VII. Governments Must Adhere to Basic Standards of Due Process— Any government action shutting down society for long periods of time has the potential to deprive people of property and livelihoods. Legislatures should provide those impacted by the decisions the ability and opportunity to be heard in court in an expedited manner. In any such hearing, the government should bear the burden of establishing both the necessity and reasonableness of the emergency order and should be required justly to compensate the individual harmed by such invasive orders regardless of the ultimate reasonableness.

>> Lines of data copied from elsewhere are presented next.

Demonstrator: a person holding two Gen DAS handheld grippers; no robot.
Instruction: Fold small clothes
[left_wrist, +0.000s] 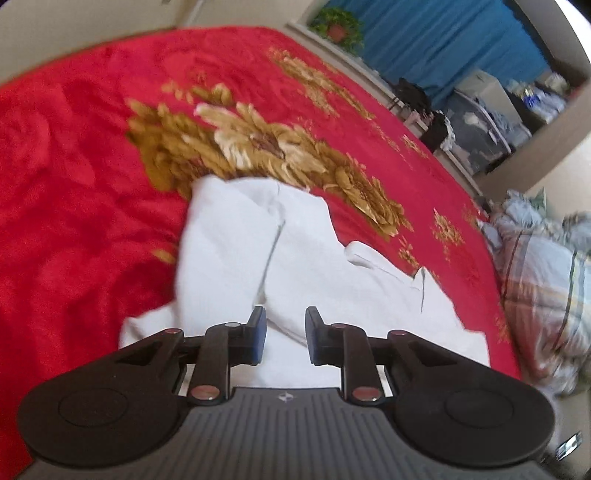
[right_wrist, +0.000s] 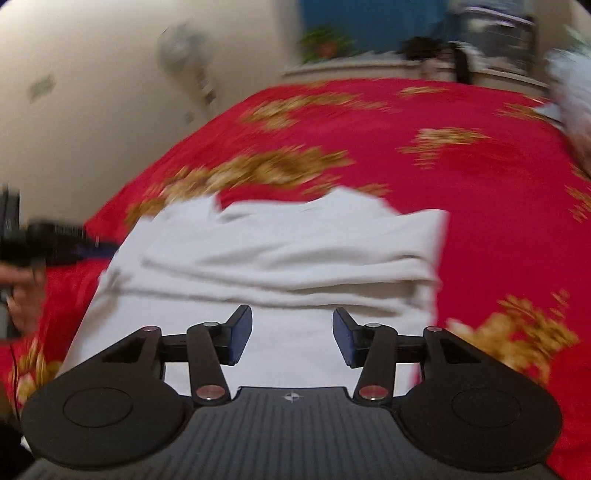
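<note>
Only rightward, a hand (right_wrist: 22, 295)

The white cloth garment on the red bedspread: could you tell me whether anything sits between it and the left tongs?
Nothing visible does. The left tongs hang open directly over the crumpled white cloth garment, with only bare fabric showing in the gap between the blue pads.

Open red bedspread (left_wrist: 74, 184) is seen left of and beyond the white garment (left_wrist: 295, 266); passage at right is blocked by a plaid bedding heap (left_wrist: 546, 295).
</note>
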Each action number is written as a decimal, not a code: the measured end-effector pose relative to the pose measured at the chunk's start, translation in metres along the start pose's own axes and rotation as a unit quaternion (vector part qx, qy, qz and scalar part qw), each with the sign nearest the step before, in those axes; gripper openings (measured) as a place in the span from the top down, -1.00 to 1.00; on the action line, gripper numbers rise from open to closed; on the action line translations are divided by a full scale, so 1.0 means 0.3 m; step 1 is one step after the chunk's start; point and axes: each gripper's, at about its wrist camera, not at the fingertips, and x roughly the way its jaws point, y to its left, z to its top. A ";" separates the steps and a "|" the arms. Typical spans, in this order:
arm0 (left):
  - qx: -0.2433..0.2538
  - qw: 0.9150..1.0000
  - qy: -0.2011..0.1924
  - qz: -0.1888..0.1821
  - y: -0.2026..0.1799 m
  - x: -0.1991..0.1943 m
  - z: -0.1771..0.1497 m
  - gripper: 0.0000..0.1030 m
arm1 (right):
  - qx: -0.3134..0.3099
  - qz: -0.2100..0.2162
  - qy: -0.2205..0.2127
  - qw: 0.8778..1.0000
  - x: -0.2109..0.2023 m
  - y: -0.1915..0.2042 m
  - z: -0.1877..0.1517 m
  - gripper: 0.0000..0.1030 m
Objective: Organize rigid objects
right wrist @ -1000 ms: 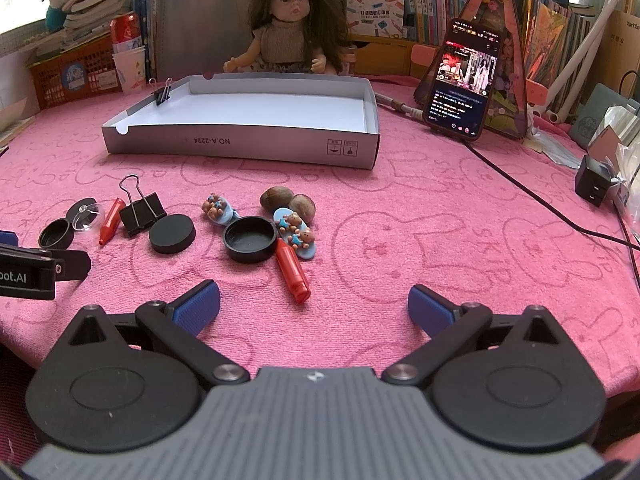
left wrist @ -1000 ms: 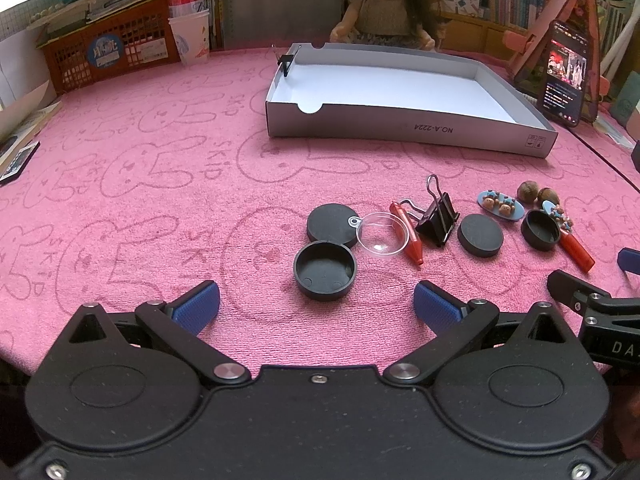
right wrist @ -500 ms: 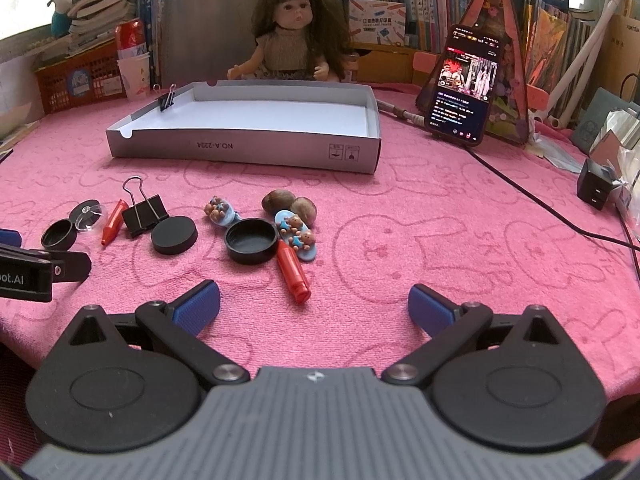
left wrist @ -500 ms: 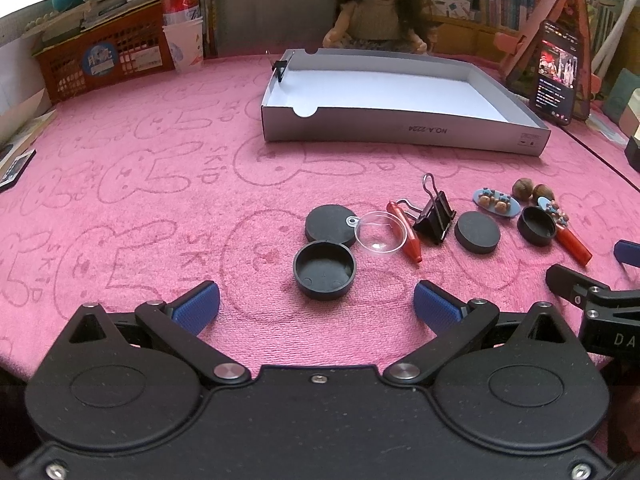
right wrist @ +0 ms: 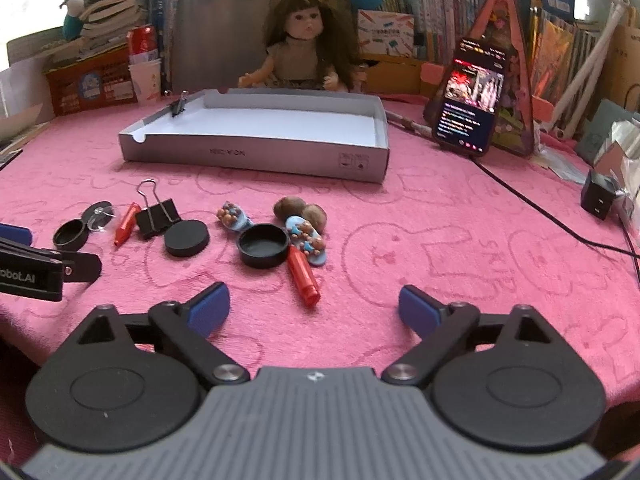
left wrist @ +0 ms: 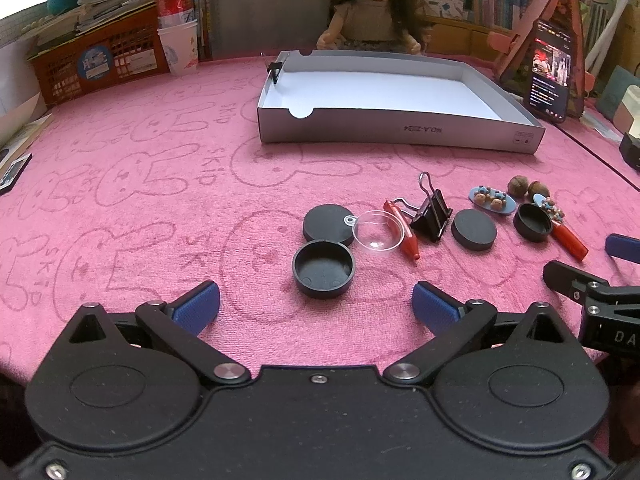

VIII. The Legislature should zealously guard its constitutional authority to establish policy and to make law, especially criminal law— Emergency management acts should not provide an open-ended delegation of any legislative authority either to the governor or any unelected bureaucrat. There may be times when empowering the governor or an unelected bureaucrat to promulgate temporary standards, with potential criminal penalties, is necessary. In such cases, there should be procedural safeguards and definitive standards with which the governor or bureaucrat must comply before imposing such criminal sanctions for violating emergency orders.
[i] 197 U.S. 11 (1905)
[ii][ii] See, 1978 Emergency Preparedness Project; Final Report, p. 78 National Governors’ Association.